Differentiating Hereditary pancreatitis from Other Diseases
Hereditary pancreatitis needs to be differentiated from other diseases presenting with similar complaints such as abdominal pain, diarrhea and weight loss.
Epidemiology and Demographics
The incidence of hereditary pancreatitis is approximately 3.5–10 per 100,000 individuals in Europe and the USA. In Western countries, the prevalence was found to be 0.3/100 000. Hereditary pancreatitis commonly affects younger age group. The median age at which first diagnosis is made is 19 years. The median age at which the symptoms develop is 10 years.
Risk Factors
Common risk factors in the development of Hereditary pancreatitis include smoking, alcohol consumption, lack of antioxidants, genetic mutations such as increased PRSS1 gene expression and CTRC gene mutations.
Screening
Patients with hereditary pancreatitis should be screened for pancreatic cancer as they are at markedly increased risk of pancreatic cancer.
Natural History, Complications, and Prognosis
The symptoms of hereditary pancreatitis usually develop in the first or second decade of life. Patients with hereditary pancreatitis usually present with recurrent episodes of acute pancreatitis and may develop exocrine and endocrine insufficiency.
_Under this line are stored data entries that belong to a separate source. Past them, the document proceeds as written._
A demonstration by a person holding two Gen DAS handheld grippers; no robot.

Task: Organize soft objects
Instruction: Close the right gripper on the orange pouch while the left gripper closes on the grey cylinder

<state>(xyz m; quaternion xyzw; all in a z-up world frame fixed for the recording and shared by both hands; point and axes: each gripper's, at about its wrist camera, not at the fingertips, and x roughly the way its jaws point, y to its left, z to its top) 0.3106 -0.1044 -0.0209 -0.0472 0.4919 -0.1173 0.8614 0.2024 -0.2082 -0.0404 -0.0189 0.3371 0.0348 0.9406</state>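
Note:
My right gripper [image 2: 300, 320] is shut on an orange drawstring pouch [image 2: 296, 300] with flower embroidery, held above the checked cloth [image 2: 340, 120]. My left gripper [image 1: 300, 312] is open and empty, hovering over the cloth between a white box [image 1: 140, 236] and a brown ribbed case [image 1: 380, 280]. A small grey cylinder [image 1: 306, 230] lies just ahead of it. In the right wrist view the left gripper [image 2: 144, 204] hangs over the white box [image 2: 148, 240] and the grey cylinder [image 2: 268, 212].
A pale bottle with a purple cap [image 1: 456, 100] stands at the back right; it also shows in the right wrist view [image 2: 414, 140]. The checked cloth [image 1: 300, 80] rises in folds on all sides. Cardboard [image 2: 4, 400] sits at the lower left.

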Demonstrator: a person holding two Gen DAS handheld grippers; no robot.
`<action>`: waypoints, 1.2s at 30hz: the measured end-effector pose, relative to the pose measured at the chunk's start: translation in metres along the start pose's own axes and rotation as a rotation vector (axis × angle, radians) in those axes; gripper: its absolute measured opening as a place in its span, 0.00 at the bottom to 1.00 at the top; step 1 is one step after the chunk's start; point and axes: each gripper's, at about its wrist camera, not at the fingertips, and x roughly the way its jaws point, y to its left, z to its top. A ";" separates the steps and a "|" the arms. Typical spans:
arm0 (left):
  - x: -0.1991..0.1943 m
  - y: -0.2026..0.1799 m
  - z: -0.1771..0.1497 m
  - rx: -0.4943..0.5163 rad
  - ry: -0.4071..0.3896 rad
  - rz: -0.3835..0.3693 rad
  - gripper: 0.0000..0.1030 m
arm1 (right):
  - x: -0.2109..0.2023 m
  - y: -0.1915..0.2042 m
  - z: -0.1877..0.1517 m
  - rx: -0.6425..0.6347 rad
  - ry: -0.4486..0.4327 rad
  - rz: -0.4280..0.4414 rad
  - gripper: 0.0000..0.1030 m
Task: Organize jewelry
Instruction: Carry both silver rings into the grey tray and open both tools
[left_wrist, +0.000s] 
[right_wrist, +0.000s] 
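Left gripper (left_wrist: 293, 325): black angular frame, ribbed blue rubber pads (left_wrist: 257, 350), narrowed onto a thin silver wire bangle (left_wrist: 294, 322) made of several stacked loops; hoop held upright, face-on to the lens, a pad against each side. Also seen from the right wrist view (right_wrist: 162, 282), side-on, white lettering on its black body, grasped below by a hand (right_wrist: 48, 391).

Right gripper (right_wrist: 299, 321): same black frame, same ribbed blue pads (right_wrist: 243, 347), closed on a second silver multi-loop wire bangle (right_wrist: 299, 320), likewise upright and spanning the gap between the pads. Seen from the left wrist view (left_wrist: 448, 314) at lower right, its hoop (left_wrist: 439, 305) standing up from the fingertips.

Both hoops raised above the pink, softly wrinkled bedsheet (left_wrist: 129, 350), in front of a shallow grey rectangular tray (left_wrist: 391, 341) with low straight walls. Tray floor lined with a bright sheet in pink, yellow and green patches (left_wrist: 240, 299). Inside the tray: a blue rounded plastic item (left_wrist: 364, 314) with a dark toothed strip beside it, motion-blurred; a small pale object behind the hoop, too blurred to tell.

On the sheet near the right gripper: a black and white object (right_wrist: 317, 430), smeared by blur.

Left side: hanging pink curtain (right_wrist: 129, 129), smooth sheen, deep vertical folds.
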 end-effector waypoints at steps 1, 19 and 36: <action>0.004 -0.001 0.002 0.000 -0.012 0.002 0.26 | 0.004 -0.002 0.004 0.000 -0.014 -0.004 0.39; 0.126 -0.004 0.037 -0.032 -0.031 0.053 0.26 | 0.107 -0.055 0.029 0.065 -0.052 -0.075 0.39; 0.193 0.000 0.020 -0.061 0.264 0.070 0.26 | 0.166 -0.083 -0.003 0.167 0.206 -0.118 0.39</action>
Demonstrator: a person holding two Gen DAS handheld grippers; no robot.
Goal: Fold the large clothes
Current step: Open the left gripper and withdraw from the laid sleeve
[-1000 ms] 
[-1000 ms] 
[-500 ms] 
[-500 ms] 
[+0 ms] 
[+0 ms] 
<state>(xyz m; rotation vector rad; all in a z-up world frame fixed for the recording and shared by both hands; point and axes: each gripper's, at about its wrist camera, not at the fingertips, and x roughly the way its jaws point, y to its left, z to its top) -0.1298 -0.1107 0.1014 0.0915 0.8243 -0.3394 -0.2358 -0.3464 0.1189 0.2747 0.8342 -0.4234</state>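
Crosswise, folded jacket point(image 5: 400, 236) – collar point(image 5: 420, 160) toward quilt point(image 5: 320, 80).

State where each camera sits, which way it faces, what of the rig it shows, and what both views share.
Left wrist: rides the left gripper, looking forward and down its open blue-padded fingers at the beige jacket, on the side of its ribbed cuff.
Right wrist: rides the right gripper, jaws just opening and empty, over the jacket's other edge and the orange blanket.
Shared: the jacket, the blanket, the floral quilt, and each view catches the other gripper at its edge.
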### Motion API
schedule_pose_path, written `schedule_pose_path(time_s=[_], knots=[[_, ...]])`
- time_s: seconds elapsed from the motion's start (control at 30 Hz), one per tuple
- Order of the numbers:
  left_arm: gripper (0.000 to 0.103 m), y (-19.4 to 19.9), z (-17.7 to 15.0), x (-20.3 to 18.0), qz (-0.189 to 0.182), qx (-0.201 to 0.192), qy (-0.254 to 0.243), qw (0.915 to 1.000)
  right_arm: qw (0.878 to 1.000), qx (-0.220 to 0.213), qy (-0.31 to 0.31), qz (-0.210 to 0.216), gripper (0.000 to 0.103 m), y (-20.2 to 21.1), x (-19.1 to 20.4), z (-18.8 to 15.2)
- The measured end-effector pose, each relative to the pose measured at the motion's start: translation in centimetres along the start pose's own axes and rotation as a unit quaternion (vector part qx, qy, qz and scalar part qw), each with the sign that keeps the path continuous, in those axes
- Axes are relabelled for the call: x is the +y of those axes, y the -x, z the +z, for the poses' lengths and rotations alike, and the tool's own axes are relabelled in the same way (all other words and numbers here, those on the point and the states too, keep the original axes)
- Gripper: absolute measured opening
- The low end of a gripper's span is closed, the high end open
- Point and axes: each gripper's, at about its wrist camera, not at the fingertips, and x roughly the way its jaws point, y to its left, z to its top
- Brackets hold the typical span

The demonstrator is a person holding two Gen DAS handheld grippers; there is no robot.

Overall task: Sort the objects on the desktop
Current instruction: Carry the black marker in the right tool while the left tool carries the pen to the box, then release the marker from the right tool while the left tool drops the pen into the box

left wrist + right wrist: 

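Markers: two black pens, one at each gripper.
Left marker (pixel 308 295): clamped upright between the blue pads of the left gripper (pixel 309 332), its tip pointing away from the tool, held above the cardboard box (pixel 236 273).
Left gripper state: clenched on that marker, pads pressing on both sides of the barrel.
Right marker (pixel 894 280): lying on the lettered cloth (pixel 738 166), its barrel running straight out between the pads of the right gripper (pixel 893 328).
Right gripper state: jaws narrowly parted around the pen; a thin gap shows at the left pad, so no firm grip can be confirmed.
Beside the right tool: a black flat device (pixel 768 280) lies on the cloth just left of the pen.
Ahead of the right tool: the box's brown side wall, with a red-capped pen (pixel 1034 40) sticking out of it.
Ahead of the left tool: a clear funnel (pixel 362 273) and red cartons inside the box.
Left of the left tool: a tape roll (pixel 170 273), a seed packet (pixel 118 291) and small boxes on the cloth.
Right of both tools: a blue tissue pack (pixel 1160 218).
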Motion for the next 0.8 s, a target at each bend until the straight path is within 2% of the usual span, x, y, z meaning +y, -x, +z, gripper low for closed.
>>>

If left untreated, patients with hereditary pancreatitis may progress to develop pancreatitis, biliary or pancreatic ductal dilatation, jaundice, biliary obstruction, pancreatic duct stone or stricture, pancreatic pseudocysts, and pancreatic cancer. Mortality rate is found to be increased in patients who develop pancreatic cancer.
Diagnosis
Diagnostic Criteria
There are no established criteria for the diagnosis of Hereditary pancreatitis but the diagnosis is usually made on the basis of clinical findings, a typical medical and family history, imaging methods, and pancreatic function tests.
History and Symptoms
Patients with hereditary pancreatitis usually have a positive family history of recurrent acute pancreatitis or chronic pancreatitis occurring in two first degree relatives or three or more second degree relatives, in two or more generations in the absence of precipitating factors after negative work-up for known chronic pancreatitis aetiology. The majority of patients with hereditary pancreatitis are asymptomatic. The most common presentation is recurrent acute pancreatitis.
Physical Examination
Patients with hereditary pancreatitis may assume a characteristic position in an attempt to relieve their abdominal pain such as lying on the left side, flexing the spine, drawing the knees up toward the chest. Patients with steatorrhea or advanced disease may present as loss of subcutaneous fat, temporal wasting and sunken supraclavicular fossa. Skin findings may include jaundice, pallor and bruises.